The two barbers on duty talk over the hum of their electric shears, rarely reverting to scissors. They speak warily at first, discussing potential solutions, from trying to cut off terrorists' money supply to rousting any questionable immigrants out of the US. But the thread of conversation inevitably turns to the need for military action.

"What they need to come up with is a head on a platter," says Bob Fleming, whose closely cropped head offers only the suggestion of dark hair and a beard.

A thick, solid man dressed in an untucked blue button-down shirt, Mr. Fleming says he doesn't need to know all the military's secrets, but there have to be signs of progress. "If they're still talking about doing something in a year, then we know they're not doing anything."

Among the steady stream of customers, there are no dissenters. Sitting in vinyl chairs beneath mounted bass, several old shotgun-shooting trophies, and a box of 75-cent plastic combs, the soon-to-be-shorn often interject comments in approving tones. Owner Rodney Dungan sums up: "With what they've done, we've got no choice but to go over there and show them what we've got."

Indeed, there is a sense of unavoidability in these barber shops - that the terrorists, with such a massive attack on innocent civilians, initiated a new war that must in some way involve bombs and bullets. To some, the notion that peace rallies and diplomacy can alone handle the problem - while well-intentioned - seems naive.

In Wichita, an eye for an eye

"I'm a real humanitarian, but I don't believe in turning the other cheek. An eye for and eye," says Michelle Reed of the Village Barber Shop in Wichita, Kan. "They drew first blood."

The conviction that America must retaliate, however, doesn't always come with such pointed rhetoric.

Even as people call for retribution against Mr. bin Laden and terrorists worldwide, they also express their support for Mr. Bush's decision to move forward with care, building coalitions and gathering intelligence.

That's especially true of the folks at Marvin's Head Quarters in Dexter, Mo. By Dexter, Missouri has almost faded into Arkansas, as accents take on the ever-broader vowels of the deep South, and the autumn sun steeps in the humidity of the Mighty Mississippi.

Outside Marvin's, loudspeakers situated throughout the city blare patriotic music down nearly empty streets. Inside, only one customer - a Marvin who is a house painter, not a barber - is getting a hair cut.

The view from Marvin's

The rice and chicken farmers come into town early in the morning, owner Linda Miller says, trimming Marvin's white hair in short strokes; the kids come in during the afternoons.

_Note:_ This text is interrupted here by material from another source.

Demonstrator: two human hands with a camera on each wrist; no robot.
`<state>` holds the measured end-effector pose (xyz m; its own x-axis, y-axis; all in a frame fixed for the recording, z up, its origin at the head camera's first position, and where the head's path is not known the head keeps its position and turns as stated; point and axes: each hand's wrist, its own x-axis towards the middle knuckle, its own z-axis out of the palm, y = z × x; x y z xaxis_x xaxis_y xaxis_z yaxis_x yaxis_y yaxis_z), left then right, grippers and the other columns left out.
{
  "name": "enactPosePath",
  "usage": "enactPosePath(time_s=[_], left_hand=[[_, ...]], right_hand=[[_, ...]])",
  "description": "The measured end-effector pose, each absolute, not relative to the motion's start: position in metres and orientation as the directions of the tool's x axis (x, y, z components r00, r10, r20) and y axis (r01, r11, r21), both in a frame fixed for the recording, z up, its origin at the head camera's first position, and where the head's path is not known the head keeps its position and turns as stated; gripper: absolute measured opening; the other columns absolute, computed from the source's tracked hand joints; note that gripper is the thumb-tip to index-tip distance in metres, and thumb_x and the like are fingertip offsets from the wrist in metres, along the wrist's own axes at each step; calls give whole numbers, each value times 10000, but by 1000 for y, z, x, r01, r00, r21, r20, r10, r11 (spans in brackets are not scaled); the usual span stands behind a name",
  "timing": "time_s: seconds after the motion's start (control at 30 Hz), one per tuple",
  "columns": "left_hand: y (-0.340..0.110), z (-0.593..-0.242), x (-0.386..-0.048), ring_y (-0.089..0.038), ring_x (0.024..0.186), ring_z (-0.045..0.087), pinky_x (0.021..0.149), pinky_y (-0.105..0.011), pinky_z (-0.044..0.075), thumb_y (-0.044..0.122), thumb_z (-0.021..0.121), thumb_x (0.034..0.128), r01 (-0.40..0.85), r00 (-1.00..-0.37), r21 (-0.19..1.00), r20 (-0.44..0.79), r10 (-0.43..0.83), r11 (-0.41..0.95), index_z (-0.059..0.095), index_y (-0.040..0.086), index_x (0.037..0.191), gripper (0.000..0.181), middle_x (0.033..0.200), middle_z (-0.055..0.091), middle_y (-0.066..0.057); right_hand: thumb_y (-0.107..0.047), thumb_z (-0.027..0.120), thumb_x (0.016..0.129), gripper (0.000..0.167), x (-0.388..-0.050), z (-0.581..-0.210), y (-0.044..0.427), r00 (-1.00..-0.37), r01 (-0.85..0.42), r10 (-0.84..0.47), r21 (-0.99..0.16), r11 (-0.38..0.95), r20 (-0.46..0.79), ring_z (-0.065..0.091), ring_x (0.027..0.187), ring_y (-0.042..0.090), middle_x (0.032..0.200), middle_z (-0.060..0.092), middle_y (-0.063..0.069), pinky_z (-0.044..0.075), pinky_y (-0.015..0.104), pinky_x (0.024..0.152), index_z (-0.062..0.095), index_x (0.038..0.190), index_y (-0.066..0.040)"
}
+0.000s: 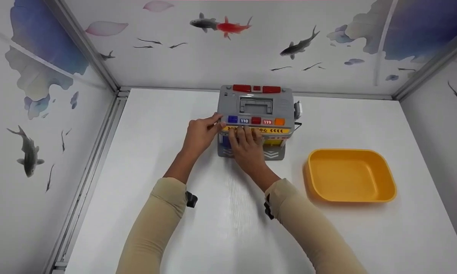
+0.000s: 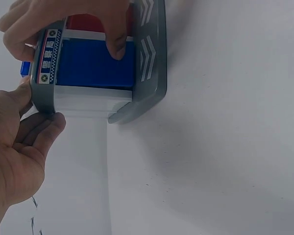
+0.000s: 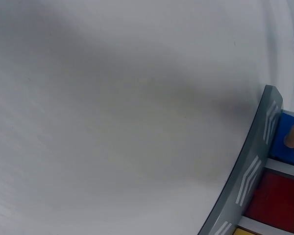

Until then, she has this lunchtime lull to talk about what comes next in America's war on terrorism.

She knows the military will have a role, and that's fine. She's just grateful the administration is taking its time.

"We're not fighting the same kind of war we fought in the past," she says, as a ceiling fan spins silently overhead. "It's going to take intelligence, ground troops, air troops.... But we need to be patient and know what we're doing before we go anywhere."

A few feet away, assistant Lisa George offers the same assessment. "We need to take military action, but we also need to be really careful," she says, leaning back in her chair as "The Young and the Restless" flickers across a shop TV screen.

"We don't want to have another D-Day, but I do believe we need to do something."

Previous installments of this series ran Sept. 21, 24, 25, 26.